• _WORK TO BE COMPLETED_: Work through the data below and give the number of lines holding "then", nothing more.

• _PROVIDED MATERIAL_:
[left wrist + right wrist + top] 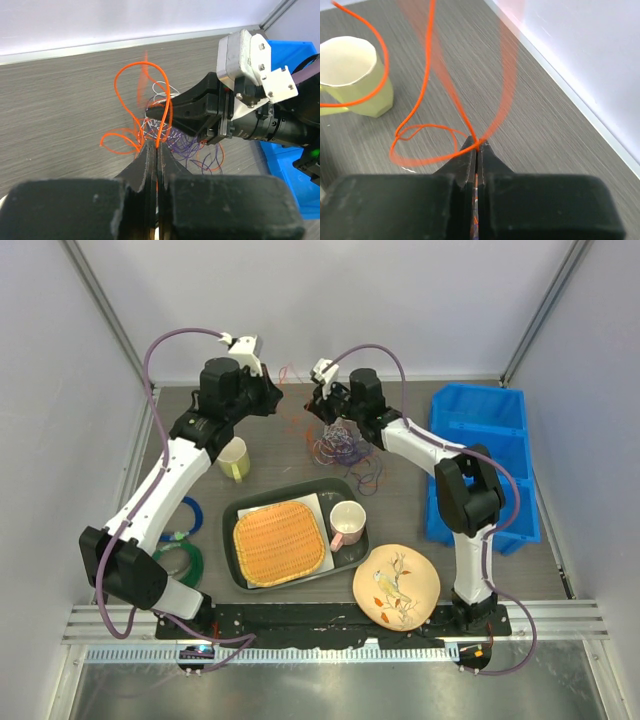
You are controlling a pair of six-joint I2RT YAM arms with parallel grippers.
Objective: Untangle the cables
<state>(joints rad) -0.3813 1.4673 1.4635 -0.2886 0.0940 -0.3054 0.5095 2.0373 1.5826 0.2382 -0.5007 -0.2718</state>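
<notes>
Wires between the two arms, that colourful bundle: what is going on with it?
Two robot arms are working on a tangle of thin cables at the far side of the table. The left tool and the right tool are each pinched shut on an orange strand. The purple and white loops are bunched just below the right tool, not yet untangled.

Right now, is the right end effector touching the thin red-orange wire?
Touching. The right wrist view shows the right end effector shut on the thin red-orange wire, pinched between its fingertips.
</notes>
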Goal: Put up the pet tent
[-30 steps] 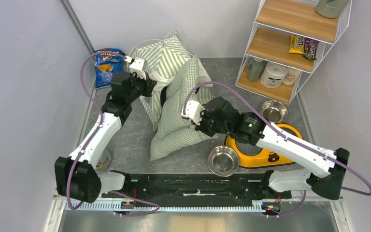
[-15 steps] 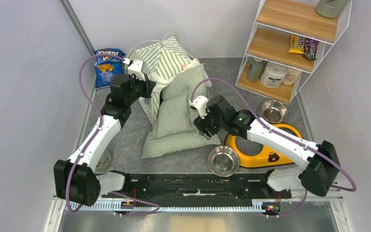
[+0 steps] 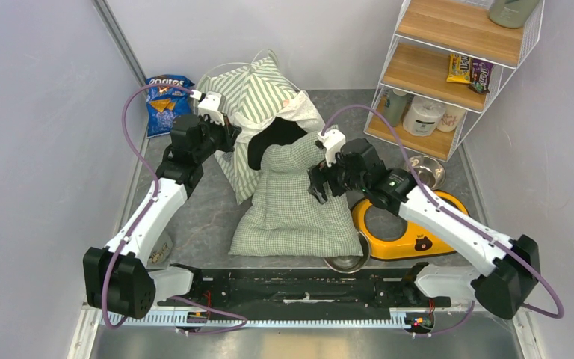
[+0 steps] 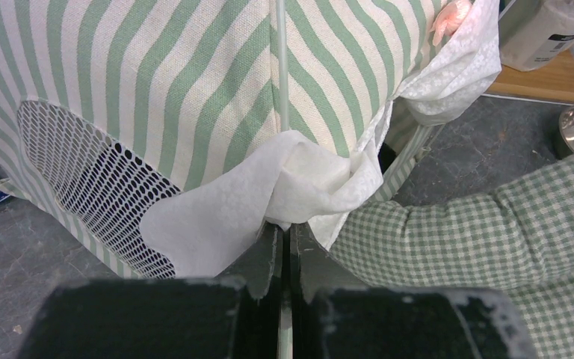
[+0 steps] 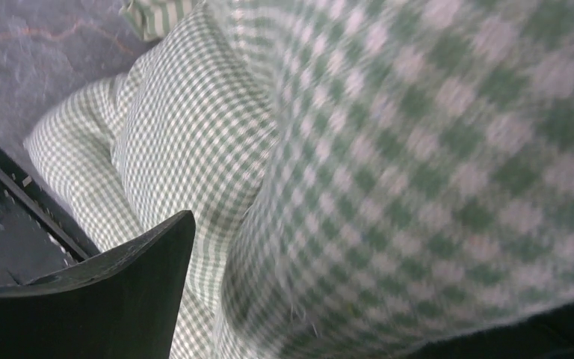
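Two findings: left jaws clamped on white flap (image 4: 299, 183) of pet tent (image 4: 194, 75); right jaws spread wide at cushion (image 3: 299, 202).

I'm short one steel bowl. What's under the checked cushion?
One steel bowl shows only its rim beneath the cushion, at its near right corner; the rest is covered. Anything else beneath is hidden.
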Controlling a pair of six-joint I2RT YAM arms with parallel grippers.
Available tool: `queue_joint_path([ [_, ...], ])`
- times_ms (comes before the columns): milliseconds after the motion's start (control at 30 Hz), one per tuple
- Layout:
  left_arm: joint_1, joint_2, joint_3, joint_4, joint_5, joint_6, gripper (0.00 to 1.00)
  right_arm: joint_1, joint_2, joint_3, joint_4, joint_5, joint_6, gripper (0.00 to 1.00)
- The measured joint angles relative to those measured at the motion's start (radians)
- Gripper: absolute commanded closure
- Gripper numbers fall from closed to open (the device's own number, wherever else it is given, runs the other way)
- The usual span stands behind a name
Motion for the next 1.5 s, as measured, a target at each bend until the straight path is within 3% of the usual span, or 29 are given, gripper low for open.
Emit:
queue_joint_path([
  [67, 0.0, 0.0, 0.0, 0.0, 0.0, 0.0, 0.98, -0.008, 0.037, 0.0, 0.042, 0.01, 0.039, 0.35],
  [133, 0.0, 0.0, 0.0, 0.0, 0.001, 0.0, 0.98, -0.013, 0.084, 0.0, 0.076, 0.025, 0.07, 0.69],
  [167, 0.0, 0.0, 0.0, 0.0, 0.002, 0.0, 0.98, -0.014, 0.105, 0.0, 0.091, 0.029, 0.087, 0.81],
  [200, 0.0, 0.0, 0.0, 0.0, 0.003, 0.0, 0.98, -0.015, 0.122, 0.0, 0.106, 0.029, 0.097, 0.91],
  [267, 0.0, 0.0, 0.0, 0.0, 0.009, 0.0, 0.98, -0.015, 0.155, 0.006, 0.137, 0.024, 0.129, 1.0],
  [767, 0.006, 0.001, 0.0, -0.01, 0.037, -0.007, 0.98, -0.019, 0.576, 0.421, 0.204, -0.111, 0.065, 1.0],
  [1133, 0.008, 0.0, -0.004, -0.014, 0.002, -0.065, 0.98, -0.026, 0.729, 0.43, 0.225, -0.071, 0.064, 0.92],
  [1300, 0.008, 0.0, -0.01, -0.005, -0.023, -0.086, 0.98, -0.006, 0.766, 0.429, 0.255, 0.0, 0.055, 0.86],
  [1500, 0.008, 0.0, -0.011, -0.003, -0.026, -0.096, 0.98, 0.029, 0.799, 0.429, 0.312, 0.111, 0.051, 0.65],
])
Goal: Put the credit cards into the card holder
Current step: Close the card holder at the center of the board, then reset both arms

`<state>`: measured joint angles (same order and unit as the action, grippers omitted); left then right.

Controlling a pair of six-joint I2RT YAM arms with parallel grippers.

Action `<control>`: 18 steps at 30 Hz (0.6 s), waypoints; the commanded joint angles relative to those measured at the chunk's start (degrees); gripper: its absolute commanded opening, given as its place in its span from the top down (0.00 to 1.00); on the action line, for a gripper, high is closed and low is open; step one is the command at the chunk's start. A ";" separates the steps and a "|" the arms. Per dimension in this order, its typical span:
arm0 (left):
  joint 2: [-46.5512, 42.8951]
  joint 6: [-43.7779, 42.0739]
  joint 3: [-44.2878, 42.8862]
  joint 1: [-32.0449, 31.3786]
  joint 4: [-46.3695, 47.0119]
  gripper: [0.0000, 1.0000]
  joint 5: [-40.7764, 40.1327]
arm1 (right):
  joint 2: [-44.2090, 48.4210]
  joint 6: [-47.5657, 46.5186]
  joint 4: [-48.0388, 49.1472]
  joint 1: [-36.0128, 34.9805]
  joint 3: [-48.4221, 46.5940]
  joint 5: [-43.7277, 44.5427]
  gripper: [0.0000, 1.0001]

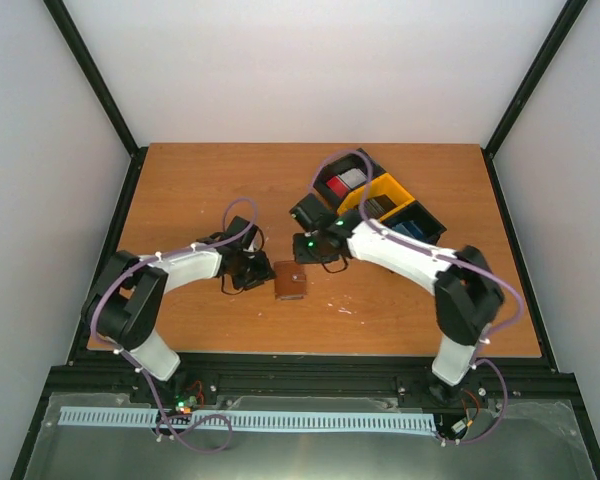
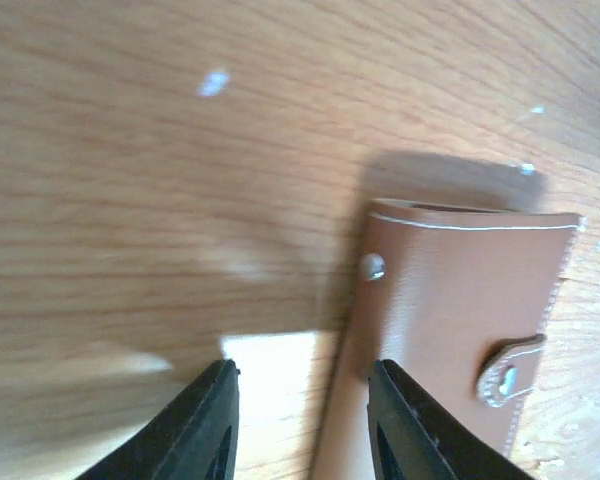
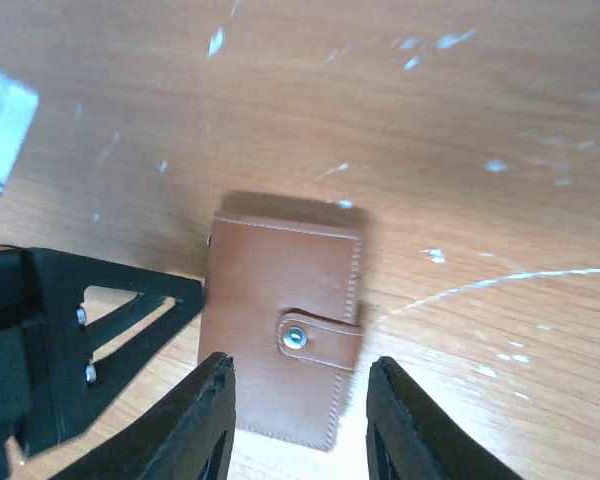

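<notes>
The brown leather card holder (image 1: 290, 281) lies closed on the table with its tab clasp snapped. My left gripper (image 1: 254, 275) is open at its left edge; in the left wrist view (image 2: 302, 420) the holder (image 2: 460, 320) lies partly under the right finger. My right gripper (image 1: 312, 262) is open just above and to the right of the holder; in the right wrist view (image 3: 300, 420) the holder (image 3: 280, 330) sits between the fingers. Credit cards lie in the black-and-yellow tray (image 1: 412, 207): red/white (image 1: 347, 182), dark grey (image 1: 375, 206), blue (image 1: 408, 229).
The tray stands at the back right of the wooden table. The left gripper's black finger (image 3: 130, 310) shows beside the holder in the right wrist view. A white object (image 3: 0, 130) lies at that view's left edge.
</notes>
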<state>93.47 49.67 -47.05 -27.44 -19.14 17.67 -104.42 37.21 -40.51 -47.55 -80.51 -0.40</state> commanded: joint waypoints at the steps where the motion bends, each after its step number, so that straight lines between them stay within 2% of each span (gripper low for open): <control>1: -4.17 -0.49 -1.05 0.98 -7.74 0.61 -4.81 | 8.81 2.84 -0.13 1.99 5.54 5.36 0.62; 6: -17.06 -1.25 -1.31 1.09 -9.27 0.43 -8.75 | 22.19 1.98 0.77 3.79 13.59 11.67 0.54; 12: -36.14 -6.93 -4.26 1.16 -13.32 0.02 -15.86 | 42.88 -4.89 -1.89 4.61 20.22 24.11 0.32; 14: -41.80 -10.13 -5.13 1.24 -13.81 0.00 -18.35 | 47.93 -5.83 -4.70 4.87 20.23 28.36 0.20; 18: -49.12 -14.60 -7.89 1.25 -15.60 0.00 -23.09 | 56.15 -6.66 -9.37 4.92 19.62 33.86 0.04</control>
<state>49.25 41.76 -51.27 -26.68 -31.00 1.43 -53.63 32.91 -44.16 -43.07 -60.71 23.70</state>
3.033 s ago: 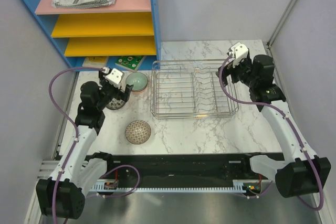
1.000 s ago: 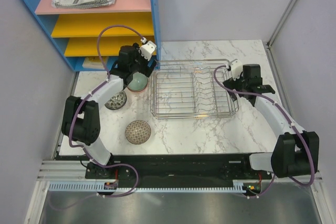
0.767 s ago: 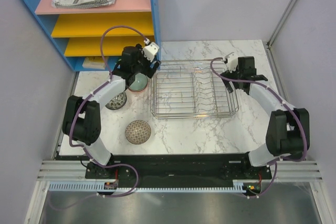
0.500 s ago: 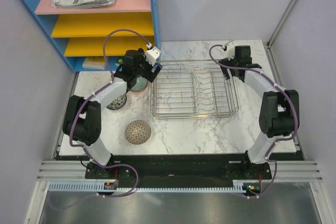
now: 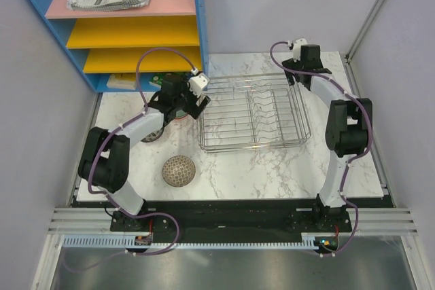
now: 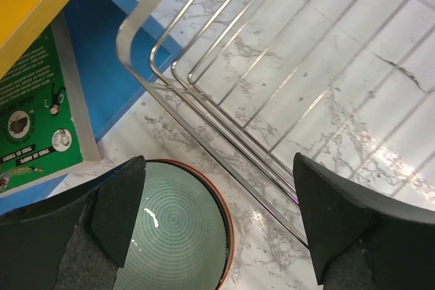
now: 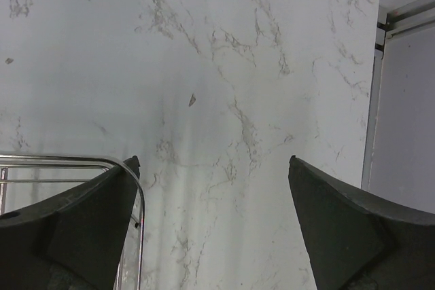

• _FINISHED EXERCISE_: 2